Despite the high success rates of rhBMP-2 application, the development of immunological factors such as anti-rhBMP-2, anti-bovine collagen type I, and anti-human collagen type I antibodies needs to be considered. These factors could potentially affect the safety and efficacy of rhBMP-2. However, the risks of immune system interactions involving rhBMP-2 seem to be low [13, 29]. Therefore, further evaluation of the production of antibodies in response to rhBMP-2 should be performed to monitor the long-term safety of rhBMP-2 application.

Conclusions

Based on the results of our review of clinical studies involving the use of rhBMP2 in dentistry, it was concluded the following that:

  1. 1.

    The use of rhBMP-2/ACS for the preservation of the alveolar ridge after tooth extraction or for increasing the local defects is safe and viable.

  2. 2.

    The use of rhBMP-2/Bio-Oss® in maxillary sinus membrane elevation is unnecessary.

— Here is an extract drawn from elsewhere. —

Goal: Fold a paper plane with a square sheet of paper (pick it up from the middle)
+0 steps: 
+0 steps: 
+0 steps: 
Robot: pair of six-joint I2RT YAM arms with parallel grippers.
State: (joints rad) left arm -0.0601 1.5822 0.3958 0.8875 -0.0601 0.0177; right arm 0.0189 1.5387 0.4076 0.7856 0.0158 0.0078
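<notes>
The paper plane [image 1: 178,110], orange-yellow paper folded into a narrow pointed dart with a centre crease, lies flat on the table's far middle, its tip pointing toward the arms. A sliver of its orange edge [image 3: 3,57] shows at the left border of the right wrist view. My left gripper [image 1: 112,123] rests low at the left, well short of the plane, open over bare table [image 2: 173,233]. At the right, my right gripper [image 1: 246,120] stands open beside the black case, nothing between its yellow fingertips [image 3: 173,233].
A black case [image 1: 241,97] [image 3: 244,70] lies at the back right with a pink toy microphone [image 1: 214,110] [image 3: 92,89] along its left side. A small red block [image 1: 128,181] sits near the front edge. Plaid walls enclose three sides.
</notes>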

It can, however, improve and accelerate the maturation process in cases of guided bone regeneration in the treatment of peri-implant defects. However, the use of rhBMP-2 for long-term bone maintenance is unnecessary.

  3. 3.

    Compounds comprising rhBMP-2, allogenic bone, and PRP might act as substitutes for autogenous grafts in maxillary critical defects.

  4. 4.

    In large mandibular defects (6–8 cm), the use of rhBMP-2/ACS, bone marrow aspirates, and undifferentiated mesenchymal cells together results in favorable bone density for implant installation.